Immunostaining of ROs, hiRPCs, and hiRPC-derived cells

RO sections or retinal cells were fixed with 4% PFA in PBS for 10 min before immunostaining. After washing with PBS, nonspecific binding sites were blocked for 1 h at room temperature with PBS containing 0.2% gelatin and 0.25% Triton X-100 (blocking buffer) and then overnight at 4 °C with the primary antibody (Supplementary Data 2) diluted in blocking buffer. Samples were washed four times for 5 min in PBS with 0.1% Tween and then incubated for 1 h at room temperature with either AlexaFluor 488 or 647 secondary antibodies (Interchim) diluted at 1:600 in blocking buffer. Cells were washed two times for 5 min in PBS with 0.1% Tween and once for 5 min in PBS with 0.1% Tween and DAPI (4’,6-diamidino-2-phenylindole) at 1:1000. Samples were washed with PBS and mounted on slides for imaging. Fluorescence was captured using an Olympus FV1000 confocal microscope equipped with 405, 488, 543, and 633 nm lasers. Images were acquired using a 1.55 or 0.46 µm step size and corresponded to the projection of 20 to 40 optical sections.

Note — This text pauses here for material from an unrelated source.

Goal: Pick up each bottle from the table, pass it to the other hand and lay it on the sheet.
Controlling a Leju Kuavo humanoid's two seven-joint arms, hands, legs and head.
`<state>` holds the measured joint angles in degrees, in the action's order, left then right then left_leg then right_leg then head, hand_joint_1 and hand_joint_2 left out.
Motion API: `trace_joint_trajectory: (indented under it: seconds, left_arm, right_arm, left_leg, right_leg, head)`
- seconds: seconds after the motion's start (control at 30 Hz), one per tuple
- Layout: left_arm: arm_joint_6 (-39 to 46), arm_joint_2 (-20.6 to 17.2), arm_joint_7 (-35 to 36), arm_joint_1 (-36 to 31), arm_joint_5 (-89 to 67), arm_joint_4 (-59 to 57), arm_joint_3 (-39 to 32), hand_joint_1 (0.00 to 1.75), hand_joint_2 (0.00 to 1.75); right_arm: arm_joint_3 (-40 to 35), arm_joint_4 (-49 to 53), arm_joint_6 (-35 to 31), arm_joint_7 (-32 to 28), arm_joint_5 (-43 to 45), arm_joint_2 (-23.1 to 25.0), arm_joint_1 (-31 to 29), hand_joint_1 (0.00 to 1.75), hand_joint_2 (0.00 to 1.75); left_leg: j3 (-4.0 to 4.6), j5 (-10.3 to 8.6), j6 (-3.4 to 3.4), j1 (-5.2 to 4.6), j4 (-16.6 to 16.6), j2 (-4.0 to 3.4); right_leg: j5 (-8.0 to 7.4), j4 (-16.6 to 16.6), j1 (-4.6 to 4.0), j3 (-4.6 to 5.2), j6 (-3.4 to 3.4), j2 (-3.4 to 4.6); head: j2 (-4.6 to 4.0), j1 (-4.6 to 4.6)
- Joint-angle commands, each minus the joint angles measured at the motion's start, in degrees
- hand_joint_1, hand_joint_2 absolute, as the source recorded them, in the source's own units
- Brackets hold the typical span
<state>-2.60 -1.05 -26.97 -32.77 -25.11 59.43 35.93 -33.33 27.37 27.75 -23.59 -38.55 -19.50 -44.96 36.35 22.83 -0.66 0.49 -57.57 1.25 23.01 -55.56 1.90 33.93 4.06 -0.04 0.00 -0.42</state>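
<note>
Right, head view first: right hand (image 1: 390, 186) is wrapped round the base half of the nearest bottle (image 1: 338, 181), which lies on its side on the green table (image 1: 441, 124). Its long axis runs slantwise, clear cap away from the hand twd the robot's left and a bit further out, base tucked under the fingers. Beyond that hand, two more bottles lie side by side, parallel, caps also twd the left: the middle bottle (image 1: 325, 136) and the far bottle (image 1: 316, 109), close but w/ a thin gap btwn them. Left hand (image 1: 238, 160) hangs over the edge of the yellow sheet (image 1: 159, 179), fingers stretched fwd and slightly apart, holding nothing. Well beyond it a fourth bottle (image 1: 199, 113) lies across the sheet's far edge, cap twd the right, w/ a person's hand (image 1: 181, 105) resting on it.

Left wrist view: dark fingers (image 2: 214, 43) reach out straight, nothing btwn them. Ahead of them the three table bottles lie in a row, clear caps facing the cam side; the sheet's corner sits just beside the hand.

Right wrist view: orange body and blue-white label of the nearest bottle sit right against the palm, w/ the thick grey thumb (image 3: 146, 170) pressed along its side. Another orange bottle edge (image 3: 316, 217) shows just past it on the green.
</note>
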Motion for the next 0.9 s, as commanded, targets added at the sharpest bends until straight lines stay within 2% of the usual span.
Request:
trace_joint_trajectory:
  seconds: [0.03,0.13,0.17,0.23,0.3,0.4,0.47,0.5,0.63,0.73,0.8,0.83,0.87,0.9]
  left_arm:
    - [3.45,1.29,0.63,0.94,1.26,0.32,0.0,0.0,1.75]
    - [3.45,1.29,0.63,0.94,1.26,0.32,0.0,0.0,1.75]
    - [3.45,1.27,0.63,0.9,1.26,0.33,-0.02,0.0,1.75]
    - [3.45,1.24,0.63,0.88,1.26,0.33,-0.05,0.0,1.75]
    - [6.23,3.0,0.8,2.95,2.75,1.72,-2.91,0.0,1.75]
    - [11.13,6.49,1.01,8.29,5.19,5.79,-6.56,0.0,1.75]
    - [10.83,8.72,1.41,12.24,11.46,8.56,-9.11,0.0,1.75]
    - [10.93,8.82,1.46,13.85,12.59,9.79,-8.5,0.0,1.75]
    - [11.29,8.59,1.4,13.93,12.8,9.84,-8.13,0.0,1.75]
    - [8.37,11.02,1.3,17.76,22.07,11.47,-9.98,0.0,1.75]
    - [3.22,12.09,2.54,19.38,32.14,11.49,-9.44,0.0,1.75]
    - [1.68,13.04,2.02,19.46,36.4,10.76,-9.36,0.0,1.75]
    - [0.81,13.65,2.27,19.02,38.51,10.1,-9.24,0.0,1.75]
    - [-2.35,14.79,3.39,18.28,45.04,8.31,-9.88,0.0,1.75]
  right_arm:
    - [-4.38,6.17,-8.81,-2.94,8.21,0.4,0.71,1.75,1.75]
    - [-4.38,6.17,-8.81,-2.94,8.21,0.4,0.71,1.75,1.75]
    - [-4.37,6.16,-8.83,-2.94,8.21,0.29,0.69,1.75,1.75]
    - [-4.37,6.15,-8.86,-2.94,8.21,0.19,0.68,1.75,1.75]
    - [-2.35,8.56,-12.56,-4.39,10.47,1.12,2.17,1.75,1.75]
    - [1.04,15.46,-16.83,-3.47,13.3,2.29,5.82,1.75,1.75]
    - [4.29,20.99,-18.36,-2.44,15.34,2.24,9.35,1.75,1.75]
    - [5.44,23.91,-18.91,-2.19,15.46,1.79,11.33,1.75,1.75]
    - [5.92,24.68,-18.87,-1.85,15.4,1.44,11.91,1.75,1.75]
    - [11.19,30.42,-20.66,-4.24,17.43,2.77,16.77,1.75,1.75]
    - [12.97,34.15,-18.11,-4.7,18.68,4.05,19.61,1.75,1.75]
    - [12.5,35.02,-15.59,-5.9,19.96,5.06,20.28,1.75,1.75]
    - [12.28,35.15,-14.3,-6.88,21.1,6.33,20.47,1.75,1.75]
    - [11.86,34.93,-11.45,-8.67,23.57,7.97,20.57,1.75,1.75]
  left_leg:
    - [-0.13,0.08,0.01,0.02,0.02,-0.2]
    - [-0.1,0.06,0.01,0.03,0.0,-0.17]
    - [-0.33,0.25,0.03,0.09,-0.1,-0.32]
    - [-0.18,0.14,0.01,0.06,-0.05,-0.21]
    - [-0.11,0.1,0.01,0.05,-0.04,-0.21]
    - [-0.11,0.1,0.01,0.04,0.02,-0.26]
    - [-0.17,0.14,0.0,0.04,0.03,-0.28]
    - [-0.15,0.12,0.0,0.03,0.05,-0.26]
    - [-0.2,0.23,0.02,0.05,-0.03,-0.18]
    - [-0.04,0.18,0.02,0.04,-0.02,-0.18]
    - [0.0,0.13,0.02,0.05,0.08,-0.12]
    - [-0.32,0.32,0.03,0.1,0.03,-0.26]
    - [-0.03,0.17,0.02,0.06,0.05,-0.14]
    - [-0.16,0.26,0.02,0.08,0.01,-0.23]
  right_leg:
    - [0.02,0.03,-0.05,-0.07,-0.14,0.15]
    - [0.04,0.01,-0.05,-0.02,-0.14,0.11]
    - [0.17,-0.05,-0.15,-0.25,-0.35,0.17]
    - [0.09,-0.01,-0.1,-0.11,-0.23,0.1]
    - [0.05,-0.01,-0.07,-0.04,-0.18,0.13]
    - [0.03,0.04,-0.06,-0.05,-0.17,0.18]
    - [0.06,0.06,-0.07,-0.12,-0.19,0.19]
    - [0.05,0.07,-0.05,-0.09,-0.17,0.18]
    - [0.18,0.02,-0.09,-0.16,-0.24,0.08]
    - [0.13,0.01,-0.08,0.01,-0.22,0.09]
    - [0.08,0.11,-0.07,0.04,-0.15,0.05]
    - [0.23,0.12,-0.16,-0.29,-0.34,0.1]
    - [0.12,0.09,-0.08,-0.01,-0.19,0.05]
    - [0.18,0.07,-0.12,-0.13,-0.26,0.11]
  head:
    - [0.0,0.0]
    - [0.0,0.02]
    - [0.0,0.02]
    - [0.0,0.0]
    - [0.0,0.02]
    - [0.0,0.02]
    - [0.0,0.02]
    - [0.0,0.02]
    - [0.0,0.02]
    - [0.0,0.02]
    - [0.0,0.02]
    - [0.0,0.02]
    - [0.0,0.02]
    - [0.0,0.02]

Statistics and reproducibility

Statistical analyses represent the mean of at least three independent experiments. Data were averaged and are expressed as means ± SDs (Standard Deviation scores). Statistical analysis was performed using Prism 9 (GraphPad software) with appropriate statistical tests. A two-tailed Student’s t-test was carried out for two-group comparisons, and ordinary one-way analysis of variance (ANOVA) followed by a Dunnett’s test was performed for multiple-group comparisons. Values of p < 0.05 were considered statistically significant.